[How to complete this task] Which lines below include "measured"? Copy them all.
(Beginning of Dataset extract)
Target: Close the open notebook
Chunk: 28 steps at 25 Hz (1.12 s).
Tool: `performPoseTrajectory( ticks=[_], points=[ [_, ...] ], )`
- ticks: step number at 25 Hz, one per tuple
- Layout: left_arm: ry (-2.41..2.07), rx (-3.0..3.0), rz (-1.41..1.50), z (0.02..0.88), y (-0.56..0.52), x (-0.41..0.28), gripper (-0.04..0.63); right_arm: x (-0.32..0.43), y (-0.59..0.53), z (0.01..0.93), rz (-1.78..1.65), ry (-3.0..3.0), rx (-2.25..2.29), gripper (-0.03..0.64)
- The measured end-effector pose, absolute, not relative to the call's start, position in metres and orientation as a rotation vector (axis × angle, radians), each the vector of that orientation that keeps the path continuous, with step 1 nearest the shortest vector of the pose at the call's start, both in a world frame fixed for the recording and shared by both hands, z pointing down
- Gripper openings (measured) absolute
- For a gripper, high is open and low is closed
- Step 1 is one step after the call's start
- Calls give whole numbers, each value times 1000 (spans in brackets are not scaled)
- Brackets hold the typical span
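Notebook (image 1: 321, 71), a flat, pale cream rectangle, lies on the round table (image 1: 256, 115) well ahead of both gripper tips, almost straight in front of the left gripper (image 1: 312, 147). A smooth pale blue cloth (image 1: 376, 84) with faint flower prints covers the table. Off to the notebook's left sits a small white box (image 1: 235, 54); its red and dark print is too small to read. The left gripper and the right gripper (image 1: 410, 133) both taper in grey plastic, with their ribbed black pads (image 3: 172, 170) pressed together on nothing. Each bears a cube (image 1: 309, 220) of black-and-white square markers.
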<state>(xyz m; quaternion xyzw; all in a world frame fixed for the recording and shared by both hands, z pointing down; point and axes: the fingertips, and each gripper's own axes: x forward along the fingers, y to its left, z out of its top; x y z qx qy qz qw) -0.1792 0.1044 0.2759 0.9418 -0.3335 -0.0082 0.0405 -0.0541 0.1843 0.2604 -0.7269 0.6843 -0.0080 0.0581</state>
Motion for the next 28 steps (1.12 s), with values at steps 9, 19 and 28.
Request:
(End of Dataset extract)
[Answer to the problem]
- The measured end-effector pose, absolute, not relative to the call's start, position in metres and orientation as a rotation vector (axis × angle, radians), each the vector of that orientation that keeps the path continuous, with step 1 nearest the shortest vector of the pose at the call's start, both in a world frame fixed for the recording and shared by both hands, z pointing down
- Gripper openings (measured) absolute

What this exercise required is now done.